Music educator, clinician, author, performer, and music software developer George Litterst led the LSU demonstration. He showed that while the Disklavier looks like an ordinary piano, it is digitally enhanced and uses a musical instrument digital interface program (MIDI) to communicate with another Disklavier.
The pianos’ audio signals are transferred through the connection. Also, through the use of optical sensors, keys played on one piano show up as being played on the other, as well as pedals being depressed.
“It is an acoustic piano. It has hammers and strings and must be tuned, just like a regular piano,” Litterst said. “But, it has something regular pianos don’t—the ability to record and play back and to be connected to other Disklaviers.”
Litterst and Snow have been part of a multinational team working on behalf of Yamaha to help develop the remote learning program. Other members of the program are located in Texas, Minnesota, and Colorado, as well as in Toronto.
“There are many ways the piano can connect,” Litterst said. “For this demonstration, we used a built-in program called Remote Lesson. The program has been evolving over the past few years.

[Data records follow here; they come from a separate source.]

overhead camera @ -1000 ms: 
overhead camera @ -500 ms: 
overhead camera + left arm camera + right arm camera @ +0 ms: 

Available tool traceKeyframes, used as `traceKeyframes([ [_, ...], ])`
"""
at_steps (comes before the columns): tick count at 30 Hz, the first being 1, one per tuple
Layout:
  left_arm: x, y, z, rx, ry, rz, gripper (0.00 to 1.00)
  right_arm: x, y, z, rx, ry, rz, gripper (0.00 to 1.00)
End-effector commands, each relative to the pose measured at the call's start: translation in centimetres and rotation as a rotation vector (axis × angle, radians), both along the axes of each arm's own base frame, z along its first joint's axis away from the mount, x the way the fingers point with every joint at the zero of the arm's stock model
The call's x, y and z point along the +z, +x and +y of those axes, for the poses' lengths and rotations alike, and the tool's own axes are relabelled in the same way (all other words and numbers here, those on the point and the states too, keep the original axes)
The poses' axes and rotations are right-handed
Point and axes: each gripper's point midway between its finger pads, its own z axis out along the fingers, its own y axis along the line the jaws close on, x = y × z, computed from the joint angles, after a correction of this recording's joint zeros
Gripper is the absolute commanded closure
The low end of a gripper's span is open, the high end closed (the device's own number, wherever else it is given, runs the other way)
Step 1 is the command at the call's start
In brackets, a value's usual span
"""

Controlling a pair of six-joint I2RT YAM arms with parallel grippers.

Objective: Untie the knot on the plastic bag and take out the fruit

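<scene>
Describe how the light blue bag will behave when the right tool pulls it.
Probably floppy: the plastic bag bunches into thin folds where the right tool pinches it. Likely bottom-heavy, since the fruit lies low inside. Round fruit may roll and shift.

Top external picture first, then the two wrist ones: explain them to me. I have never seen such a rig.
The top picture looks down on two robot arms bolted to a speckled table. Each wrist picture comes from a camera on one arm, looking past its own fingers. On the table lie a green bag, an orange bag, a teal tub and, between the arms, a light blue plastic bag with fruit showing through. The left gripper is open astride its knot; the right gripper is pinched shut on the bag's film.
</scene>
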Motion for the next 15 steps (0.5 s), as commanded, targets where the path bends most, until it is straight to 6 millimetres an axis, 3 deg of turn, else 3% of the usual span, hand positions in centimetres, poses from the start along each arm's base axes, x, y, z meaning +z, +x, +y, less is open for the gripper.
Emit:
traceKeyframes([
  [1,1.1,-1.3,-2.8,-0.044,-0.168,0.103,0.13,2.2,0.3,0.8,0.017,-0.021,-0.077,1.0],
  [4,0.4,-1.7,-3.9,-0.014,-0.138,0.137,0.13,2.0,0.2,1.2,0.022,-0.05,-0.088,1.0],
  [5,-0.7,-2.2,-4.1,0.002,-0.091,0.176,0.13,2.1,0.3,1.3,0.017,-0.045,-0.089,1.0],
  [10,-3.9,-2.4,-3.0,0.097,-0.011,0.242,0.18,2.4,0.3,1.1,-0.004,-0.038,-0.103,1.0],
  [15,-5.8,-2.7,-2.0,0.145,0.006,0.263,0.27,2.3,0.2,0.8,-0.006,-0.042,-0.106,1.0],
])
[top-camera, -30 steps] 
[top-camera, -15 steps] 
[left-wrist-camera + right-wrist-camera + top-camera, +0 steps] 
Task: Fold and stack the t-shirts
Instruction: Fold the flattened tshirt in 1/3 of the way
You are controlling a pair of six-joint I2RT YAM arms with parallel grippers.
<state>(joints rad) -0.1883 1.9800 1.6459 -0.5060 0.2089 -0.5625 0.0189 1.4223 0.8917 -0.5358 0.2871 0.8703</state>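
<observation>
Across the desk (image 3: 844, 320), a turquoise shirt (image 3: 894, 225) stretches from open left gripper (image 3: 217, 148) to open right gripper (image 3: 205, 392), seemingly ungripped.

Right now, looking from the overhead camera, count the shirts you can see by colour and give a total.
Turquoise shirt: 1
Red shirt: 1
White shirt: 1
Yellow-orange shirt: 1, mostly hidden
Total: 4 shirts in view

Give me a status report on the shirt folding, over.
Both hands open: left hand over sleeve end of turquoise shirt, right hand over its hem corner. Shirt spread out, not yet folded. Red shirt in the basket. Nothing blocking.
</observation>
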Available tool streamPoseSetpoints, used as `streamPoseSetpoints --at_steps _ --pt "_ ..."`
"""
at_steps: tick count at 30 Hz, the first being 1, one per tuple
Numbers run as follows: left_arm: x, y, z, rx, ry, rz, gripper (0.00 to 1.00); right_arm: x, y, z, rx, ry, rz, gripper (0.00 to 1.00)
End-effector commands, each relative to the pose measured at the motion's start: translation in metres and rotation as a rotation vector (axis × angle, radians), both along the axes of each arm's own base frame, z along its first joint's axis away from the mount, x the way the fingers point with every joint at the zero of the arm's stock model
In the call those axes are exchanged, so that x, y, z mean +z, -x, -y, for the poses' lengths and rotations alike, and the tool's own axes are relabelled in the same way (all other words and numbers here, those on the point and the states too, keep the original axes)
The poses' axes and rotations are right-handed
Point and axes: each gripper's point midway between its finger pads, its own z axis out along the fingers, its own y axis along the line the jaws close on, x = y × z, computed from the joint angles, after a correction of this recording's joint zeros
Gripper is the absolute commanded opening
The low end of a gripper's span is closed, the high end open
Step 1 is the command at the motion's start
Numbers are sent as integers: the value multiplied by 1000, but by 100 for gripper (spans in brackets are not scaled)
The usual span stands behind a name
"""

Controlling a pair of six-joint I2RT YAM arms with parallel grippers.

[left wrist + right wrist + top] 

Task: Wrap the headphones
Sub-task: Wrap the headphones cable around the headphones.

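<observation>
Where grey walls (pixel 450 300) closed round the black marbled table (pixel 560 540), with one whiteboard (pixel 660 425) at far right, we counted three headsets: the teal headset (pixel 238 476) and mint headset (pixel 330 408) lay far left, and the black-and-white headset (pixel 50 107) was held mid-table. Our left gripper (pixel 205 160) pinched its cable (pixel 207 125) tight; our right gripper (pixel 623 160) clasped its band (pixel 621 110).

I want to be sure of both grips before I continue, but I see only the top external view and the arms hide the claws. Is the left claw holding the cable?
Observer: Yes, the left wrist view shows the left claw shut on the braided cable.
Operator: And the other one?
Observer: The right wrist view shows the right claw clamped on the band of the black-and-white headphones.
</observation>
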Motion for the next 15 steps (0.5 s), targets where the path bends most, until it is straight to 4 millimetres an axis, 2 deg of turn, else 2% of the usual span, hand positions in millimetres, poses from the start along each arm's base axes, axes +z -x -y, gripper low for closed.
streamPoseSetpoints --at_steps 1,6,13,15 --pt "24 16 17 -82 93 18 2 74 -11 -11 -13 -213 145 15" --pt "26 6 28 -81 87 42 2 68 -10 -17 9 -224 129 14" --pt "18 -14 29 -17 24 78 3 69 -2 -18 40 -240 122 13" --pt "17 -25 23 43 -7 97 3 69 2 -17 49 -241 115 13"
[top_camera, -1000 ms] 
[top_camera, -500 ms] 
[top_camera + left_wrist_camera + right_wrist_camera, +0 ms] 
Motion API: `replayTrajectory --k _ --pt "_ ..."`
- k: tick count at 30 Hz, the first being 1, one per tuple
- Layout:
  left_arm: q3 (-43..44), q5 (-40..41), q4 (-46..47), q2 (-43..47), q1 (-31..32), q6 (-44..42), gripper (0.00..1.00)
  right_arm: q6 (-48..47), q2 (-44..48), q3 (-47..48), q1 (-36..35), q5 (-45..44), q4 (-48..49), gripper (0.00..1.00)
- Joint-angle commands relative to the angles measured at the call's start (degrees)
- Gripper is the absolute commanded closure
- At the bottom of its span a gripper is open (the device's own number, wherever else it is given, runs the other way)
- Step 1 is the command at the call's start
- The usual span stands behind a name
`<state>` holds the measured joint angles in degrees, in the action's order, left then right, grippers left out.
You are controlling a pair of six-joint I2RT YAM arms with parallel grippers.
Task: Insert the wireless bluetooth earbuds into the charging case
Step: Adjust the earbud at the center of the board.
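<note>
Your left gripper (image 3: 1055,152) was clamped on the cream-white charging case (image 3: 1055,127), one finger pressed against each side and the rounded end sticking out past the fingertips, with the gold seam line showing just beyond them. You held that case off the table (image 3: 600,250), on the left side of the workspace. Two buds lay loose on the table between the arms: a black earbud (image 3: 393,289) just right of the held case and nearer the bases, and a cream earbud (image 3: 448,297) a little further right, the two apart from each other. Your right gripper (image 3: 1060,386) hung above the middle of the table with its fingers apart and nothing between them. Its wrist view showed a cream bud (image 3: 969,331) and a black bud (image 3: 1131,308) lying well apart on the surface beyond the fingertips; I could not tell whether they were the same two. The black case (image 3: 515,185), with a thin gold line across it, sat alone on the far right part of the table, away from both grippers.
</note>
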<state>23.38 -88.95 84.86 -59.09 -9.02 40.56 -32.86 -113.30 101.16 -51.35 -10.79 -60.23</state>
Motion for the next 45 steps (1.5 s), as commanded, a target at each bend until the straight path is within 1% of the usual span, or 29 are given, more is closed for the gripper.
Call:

We’re still working on some aspects of the software and hardware, such as microphone audio cancelation.”
Litterst said the schools used a telephone-based internet connection during the demonstration to link the two pianos, and operated the connection through the use of a smart phone that calls the IP address of the other piano to connect.
“Basically, we’re making a piano-to-piano telephone call,” he said.
Video cameras at each location, connected through the Apple iChat program for this demonstration, also allowed participants to communicate, as well as to see hand positions, arm movements, and musical gestures during performances. Litterst said popular video conferencing programs such as Skype or iChat can be used to provide visuals for Disklavier connections.